Instructions for the task
Transcribe the entire listing below exactly.

Available data
• • • •
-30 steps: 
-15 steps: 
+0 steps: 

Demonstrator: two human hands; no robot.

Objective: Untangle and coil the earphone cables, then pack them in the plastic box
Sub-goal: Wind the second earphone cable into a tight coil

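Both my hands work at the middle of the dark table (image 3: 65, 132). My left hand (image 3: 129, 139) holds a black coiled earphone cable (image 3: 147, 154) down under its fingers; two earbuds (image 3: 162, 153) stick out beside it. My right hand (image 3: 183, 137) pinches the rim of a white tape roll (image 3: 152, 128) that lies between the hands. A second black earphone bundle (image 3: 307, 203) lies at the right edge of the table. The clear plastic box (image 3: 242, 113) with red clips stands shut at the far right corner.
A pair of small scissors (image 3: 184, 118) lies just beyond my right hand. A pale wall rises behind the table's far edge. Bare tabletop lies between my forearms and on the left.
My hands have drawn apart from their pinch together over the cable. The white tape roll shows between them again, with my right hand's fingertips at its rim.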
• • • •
Response to this exercise
-30 steps: 
-15 steps: 
+0 steps: 

Demonstrator: two human hands; no robot.

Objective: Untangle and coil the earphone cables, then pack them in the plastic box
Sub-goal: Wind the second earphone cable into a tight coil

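Both my hands work at the middle of the dark table (image 3: 65, 132). My left hand (image 3: 129, 139) holds a black coiled earphone cable (image 3: 147, 154) down under its fingers; two earbuds (image 3: 162, 153) stick out beside it. My right hand (image 3: 183, 137) pinches the rim of a white tape roll (image 3: 152, 128) that lies between the hands. A second black earphone bundle (image 3: 307, 203) lies at the right edge of the table. The clear plastic box (image 3: 242, 113) with red clips stands shut at the far right corner.
A pair of small scissors (image 3: 184, 118) lies just beyond my right hand. A pale wall rises behind the table's far edge. Bare tabletop lies between my forearms and on the left.
My hands have drawn apart from their pinch together over the cable. The white tape roll shows between them again, with my right hand's fingertips at its rim.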

The given output is the complete response.